§ WHAT IS NEEDED
The answer should contain only the lines from the beginning of the entries through the line that holds "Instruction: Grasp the", given again exactly, with no pictures.
------------------------------------
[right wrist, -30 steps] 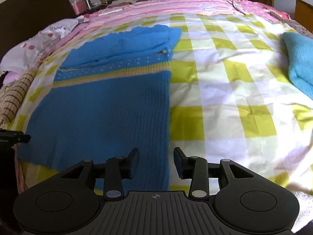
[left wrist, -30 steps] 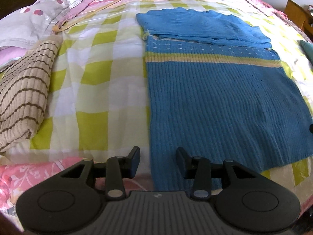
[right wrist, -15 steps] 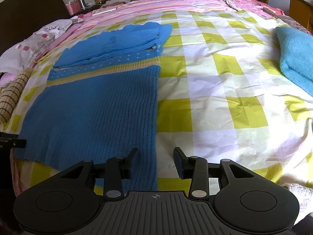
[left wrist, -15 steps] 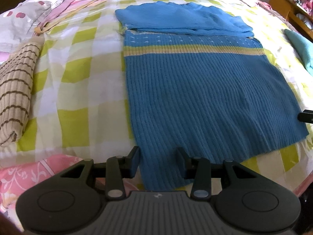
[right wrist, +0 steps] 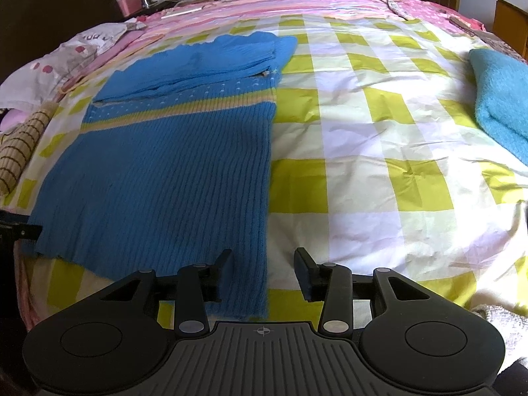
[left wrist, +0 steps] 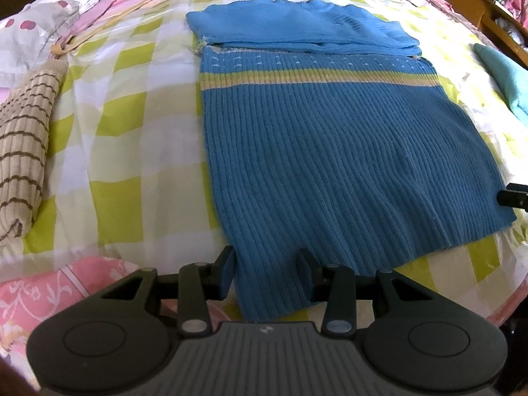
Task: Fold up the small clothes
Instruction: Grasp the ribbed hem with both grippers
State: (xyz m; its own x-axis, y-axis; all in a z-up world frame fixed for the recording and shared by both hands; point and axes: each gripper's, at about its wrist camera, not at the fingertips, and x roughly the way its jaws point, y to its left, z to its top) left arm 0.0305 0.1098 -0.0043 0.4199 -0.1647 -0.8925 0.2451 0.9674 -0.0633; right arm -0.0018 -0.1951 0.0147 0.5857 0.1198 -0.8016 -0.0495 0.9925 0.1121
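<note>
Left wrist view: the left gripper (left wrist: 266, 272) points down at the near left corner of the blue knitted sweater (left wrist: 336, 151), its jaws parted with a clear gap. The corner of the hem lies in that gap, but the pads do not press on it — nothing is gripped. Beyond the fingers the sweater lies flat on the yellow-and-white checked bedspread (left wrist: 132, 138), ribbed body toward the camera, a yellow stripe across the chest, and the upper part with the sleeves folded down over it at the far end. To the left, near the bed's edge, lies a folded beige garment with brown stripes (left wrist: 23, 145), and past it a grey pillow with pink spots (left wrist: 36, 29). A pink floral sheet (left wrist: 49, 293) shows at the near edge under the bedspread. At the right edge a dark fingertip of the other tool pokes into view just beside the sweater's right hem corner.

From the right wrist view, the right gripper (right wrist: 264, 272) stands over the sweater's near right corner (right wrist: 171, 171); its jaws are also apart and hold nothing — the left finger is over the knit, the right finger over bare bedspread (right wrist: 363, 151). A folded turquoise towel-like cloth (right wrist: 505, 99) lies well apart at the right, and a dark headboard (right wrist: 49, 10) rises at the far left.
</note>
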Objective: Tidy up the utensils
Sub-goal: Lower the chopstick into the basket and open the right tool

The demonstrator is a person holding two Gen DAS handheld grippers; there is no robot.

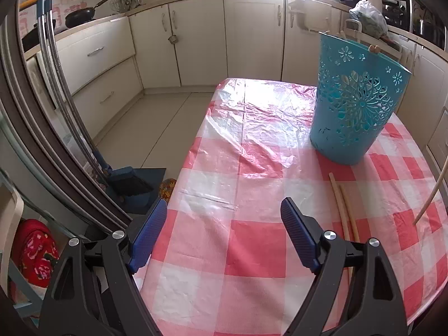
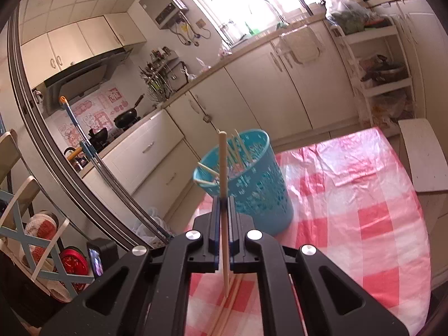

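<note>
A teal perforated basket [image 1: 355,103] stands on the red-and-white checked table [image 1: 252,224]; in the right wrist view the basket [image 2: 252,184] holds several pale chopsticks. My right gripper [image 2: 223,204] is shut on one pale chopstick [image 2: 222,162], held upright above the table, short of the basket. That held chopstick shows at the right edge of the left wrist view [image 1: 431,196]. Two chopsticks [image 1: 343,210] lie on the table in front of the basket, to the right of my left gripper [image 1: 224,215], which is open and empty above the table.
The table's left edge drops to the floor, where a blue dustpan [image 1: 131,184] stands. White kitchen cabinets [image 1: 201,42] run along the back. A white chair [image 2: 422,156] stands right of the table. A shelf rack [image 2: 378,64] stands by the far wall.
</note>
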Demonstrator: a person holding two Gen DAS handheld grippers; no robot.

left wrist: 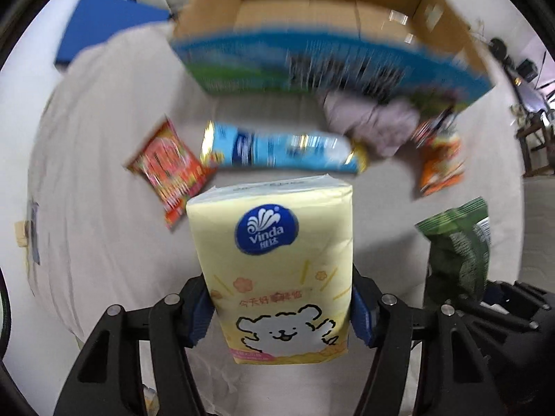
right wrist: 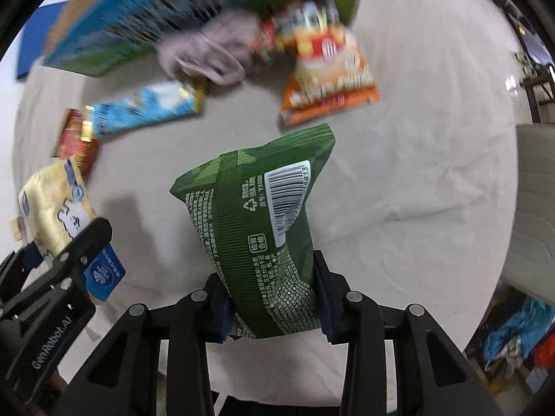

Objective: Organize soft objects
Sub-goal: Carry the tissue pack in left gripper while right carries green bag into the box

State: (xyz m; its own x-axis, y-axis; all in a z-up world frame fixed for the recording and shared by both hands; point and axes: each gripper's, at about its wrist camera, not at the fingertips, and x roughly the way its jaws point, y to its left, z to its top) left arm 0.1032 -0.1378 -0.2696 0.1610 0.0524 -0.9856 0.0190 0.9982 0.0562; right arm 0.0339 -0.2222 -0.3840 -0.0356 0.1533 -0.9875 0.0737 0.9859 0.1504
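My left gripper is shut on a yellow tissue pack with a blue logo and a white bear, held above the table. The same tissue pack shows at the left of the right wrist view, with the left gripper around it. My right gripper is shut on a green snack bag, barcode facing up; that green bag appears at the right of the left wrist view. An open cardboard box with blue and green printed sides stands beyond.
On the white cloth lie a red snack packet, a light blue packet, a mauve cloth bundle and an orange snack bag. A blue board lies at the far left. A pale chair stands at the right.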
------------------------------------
§ RESPONSE TO THIS TASK
[right wrist, -30 steps] 
[left wrist, -30 steps] 
[right wrist, -15 steps] 
[left wrist, -15 steps] 
[right wrist, +0 steps] 
[left wrist, +0 steps] 
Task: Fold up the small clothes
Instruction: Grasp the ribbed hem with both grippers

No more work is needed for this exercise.